**Source material**
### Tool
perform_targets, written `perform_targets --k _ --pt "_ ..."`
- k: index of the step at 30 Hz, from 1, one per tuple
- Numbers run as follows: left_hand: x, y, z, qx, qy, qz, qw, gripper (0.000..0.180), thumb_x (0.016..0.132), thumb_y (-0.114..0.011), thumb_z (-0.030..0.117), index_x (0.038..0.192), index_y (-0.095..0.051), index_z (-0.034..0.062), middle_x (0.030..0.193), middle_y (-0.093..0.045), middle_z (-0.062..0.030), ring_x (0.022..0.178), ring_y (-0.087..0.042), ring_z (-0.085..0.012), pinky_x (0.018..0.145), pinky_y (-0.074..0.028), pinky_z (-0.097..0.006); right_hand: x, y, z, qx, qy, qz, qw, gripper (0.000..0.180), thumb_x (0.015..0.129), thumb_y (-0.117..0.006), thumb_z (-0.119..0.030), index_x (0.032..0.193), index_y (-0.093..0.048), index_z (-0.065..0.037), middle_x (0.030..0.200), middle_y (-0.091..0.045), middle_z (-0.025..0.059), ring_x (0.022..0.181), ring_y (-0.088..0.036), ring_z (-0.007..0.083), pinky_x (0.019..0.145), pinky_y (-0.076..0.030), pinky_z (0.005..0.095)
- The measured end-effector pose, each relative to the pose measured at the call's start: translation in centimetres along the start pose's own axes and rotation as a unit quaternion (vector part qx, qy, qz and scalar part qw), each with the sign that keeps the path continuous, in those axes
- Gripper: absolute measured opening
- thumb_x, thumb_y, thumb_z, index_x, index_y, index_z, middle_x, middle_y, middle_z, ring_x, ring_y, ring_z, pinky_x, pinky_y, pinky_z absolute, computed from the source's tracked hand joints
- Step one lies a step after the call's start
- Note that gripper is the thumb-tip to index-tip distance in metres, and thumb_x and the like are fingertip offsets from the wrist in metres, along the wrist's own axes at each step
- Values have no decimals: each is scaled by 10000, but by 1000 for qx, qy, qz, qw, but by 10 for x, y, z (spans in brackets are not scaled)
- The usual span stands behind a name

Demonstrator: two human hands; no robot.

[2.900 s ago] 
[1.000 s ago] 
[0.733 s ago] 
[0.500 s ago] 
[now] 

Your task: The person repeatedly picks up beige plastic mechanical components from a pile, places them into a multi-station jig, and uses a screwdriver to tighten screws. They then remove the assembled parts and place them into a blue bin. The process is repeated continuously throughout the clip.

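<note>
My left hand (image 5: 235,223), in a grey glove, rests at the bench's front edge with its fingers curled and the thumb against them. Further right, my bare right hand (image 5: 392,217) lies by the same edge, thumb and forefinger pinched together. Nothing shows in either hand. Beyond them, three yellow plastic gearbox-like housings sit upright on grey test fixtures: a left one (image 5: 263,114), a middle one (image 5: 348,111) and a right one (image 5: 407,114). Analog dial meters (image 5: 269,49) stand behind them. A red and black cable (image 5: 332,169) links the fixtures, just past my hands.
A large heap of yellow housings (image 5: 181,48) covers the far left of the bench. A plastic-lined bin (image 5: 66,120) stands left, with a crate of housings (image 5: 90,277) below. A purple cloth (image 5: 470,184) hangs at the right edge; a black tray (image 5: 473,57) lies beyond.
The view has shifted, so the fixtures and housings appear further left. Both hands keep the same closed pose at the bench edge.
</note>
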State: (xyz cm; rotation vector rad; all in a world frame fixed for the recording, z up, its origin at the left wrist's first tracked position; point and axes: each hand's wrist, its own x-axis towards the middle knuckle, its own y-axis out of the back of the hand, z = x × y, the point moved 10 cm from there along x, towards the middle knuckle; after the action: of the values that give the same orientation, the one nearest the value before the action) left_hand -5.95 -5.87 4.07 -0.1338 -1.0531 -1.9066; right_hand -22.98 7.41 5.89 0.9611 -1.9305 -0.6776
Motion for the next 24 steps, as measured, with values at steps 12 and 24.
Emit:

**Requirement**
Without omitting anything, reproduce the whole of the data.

**Result of this exercise**
### Tool
perform_targets, written `perform_targets --k _ --pt "_ ..."`
- k: index of the step at 30 Hz, from 1, one per tuple
- Numbers run as follows: left_hand: x, y, z, qx, qy, qz, qw, gripper (0.000..0.180), thumb_x (0.016..0.132), thumb_y (-0.114..0.011), thumb_z (-0.030..0.117), index_x (0.038..0.192), index_y (-0.095..0.051), index_z (-0.034..0.062), middle_x (0.030..0.193), middle_y (-0.093..0.045), middle_z (-0.062..0.030), ring_x (0.022..0.178), ring_y (-0.087..0.042), ring_z (-0.085..0.012), pinky_x (0.018..0.145), pinky_y (-0.074..0.028), pinky_z (-0.097..0.006); right_hand: x, y, z, qx, qy, qz, qw, gripper (0.000..0.180), thumb_x (0.015..0.129), thumb_y (-0.117..0.006), thumb_z (-0.119..0.030), index_x (0.032..0.193), index_y (-0.093..0.048), index_z (-0.065..0.037), middle_x (0.030..0.200), middle_y (-0.091..0.045), middle_z (-0.025..0.059), ring_x (0.022..0.181), ring_y (-0.088..0.036), ring_z (-0.007..0.083), pinky_x (0.019..0.145), pinky_y (-0.076..0.030), pinky_z (0.005..0.095)
- The measured end-effector pose, each relative to the pose measured at the call's start: translation in centimetres along the start pose's own axes and rotation as a unit quaternion (vector part qx, qy, qz and scalar part qw), each with the sign that keeps the path continuous, in those axes
- Gripper: absolute measured opening
- thumb_x, thumb_y, thumb_z, index_x, index_y, index_z, middle_x, middle_y, middle_z, ring_x, ring_y, ring_z, pinky_x, pinky_y, pinky_z absolute, computed from the source's tracked hand joints
- Step one lies a step after the call's start
- Note that gripper is the thumb-tip to index-tip distance in metres, and thumb_x and the like are fingertip offsets from the wrist in metres, along the wrist's own axes at each step
- Values have no decimals: each is scaled by 10000, but by 1000 for qx, qy, qz, qw, but by 10 for x, y, z (spans in brackets are not scaled)
- The usual span stands behind a name

Demonstrator: two human hands; no robot.

[2.900 s ago] 
[1.000 s ago] 
[0.733 s ago] 
[0.500 s ago] 
[now] 

Your task: The person repeatedly picks up beige plastic mechanical components from a pile, places them into a multi-station jig, and uses a screwdriver to tighten screws. They then remove the assembled parts and place them into a blue bin. The process is repeated continuously throughout the clip.

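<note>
My left hand (image 5: 235,223), in a grey glove, rests at the bench's front edge with its fingers curled and the thumb against them. Further right, my bare right hand (image 5: 392,217) lies by the same edge, thumb and forefinger pinched together. Nothing shows in either hand. Beyond them, three yellow plastic gearbox-like housings sit upright on grey test fixtures: a left one (image 5: 263,114), a middle one (image 5: 348,111) and a right one (image 5: 407,114). Analog dial meters (image 5: 269,49) stand behind them. A red and black cable (image 5: 332,169) links the fixtures, just past my hands.
A large heap of yellow housings (image 5: 181,48) covers the far left of the bench. A plastic-lined bin (image 5: 66,120) stands left, with a crate of housings (image 5: 90,277) below. A purple cloth (image 5: 470,184) hangs at the right edge; a black tray (image 5: 473,57) lies beyond.
The view has shifted, so the fixtures and housings appear further left. Both hands keep the same closed pose at the bench edge.
</note>
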State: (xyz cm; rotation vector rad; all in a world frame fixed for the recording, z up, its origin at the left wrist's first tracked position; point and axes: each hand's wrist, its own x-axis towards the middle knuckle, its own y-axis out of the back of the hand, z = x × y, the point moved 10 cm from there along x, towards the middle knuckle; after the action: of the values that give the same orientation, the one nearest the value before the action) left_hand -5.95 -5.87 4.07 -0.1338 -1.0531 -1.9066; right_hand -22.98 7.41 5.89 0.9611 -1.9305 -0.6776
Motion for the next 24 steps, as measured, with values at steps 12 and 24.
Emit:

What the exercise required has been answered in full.